Segment Start: Material provided

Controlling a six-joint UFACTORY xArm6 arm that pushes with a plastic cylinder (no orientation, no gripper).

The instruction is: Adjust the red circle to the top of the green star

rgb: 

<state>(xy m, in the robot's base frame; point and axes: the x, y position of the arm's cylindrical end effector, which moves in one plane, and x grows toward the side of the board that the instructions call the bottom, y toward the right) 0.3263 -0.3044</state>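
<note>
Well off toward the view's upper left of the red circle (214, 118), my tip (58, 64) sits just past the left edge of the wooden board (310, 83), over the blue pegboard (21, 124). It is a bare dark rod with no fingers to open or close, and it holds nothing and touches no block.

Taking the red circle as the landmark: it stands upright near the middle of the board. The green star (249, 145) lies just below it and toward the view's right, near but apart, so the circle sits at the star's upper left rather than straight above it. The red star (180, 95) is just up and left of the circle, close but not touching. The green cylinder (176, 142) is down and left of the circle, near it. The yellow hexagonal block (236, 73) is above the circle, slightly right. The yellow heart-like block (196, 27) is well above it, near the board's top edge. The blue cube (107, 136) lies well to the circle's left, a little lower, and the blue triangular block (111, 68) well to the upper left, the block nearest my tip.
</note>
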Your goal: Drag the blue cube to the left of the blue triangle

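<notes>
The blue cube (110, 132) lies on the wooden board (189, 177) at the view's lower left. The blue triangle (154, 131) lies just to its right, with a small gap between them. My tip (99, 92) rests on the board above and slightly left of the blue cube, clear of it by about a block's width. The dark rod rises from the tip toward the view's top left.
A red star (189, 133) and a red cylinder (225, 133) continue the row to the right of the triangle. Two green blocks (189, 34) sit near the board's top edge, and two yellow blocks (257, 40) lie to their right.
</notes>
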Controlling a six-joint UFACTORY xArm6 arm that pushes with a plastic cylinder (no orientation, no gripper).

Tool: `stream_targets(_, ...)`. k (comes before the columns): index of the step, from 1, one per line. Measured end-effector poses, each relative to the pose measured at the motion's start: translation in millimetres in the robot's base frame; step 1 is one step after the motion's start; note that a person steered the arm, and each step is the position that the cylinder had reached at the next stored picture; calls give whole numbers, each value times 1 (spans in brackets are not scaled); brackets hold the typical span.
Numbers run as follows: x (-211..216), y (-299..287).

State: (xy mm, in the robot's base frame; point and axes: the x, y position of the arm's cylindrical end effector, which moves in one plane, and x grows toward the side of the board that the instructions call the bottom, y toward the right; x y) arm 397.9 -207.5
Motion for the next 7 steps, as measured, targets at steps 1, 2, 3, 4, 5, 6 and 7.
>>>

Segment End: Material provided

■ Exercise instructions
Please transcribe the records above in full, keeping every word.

■ Response area
Controlling a six-joint UFACTORY xArm6 arm that pushes with a plastic cylinder (no orientation, no gripper).

The instruction is: Adjust the red circle to the top of the green star

rgb: 

<state>(xy m, in the robot's base frame; point and axes: the x, y position of the arm's cylindrical end effector, which moves in one plane, and x grows toward the side of the board that the instructions call the bottom, y toward the right) 0.3263 -0.3044</state>
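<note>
Well off toward the view's upper left of the red circle (214, 118), my tip (58, 64) sits just past the left edge of the wooden board (310, 83), over the blue pegboard (21, 124). It is a bare dark rod with no fingers to open or close, and it holds nothing and touches no block.

Taking the red circle as the landmark: it stands upright near the middle of the board. The green star (249, 145) lies just below it and toward the view's right, near but apart, so the circle sits at the star's upper left rather than straight above it. The red star (180, 95) is just up and left of the circle, close but not touching. The green cylinder (176, 142) is down and left of the circle, near it. The yellow hexagonal block (236, 73) is above the circle, slightly right. The yellow heart-like block (196, 27) is well above it, near the board's top edge. The blue cube (107, 136) lies well to the circle's left, a little lower, and the blue triangular block (111, 68) well to the upper left, the block nearest my tip.
</note>
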Your goal: Drag the blue cube to the left of the blue triangle

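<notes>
The blue cube (110, 132) lies on the wooden board (189, 177) at the view's lower left. The blue triangle (154, 131) lies just to its right, with a small gap between them. My tip (99, 92) rests on the board above and slightly left of the blue cube, clear of it by about a block's width. The dark rod rises from the tip toward the view's top left.
A red star (189, 133) and a red cylinder (225, 133) continue the row to the right of the triangle. Two green blocks (189, 34) sit near the board's top edge, and two yellow blocks (257, 40) lie to their right.
</notes>
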Controlling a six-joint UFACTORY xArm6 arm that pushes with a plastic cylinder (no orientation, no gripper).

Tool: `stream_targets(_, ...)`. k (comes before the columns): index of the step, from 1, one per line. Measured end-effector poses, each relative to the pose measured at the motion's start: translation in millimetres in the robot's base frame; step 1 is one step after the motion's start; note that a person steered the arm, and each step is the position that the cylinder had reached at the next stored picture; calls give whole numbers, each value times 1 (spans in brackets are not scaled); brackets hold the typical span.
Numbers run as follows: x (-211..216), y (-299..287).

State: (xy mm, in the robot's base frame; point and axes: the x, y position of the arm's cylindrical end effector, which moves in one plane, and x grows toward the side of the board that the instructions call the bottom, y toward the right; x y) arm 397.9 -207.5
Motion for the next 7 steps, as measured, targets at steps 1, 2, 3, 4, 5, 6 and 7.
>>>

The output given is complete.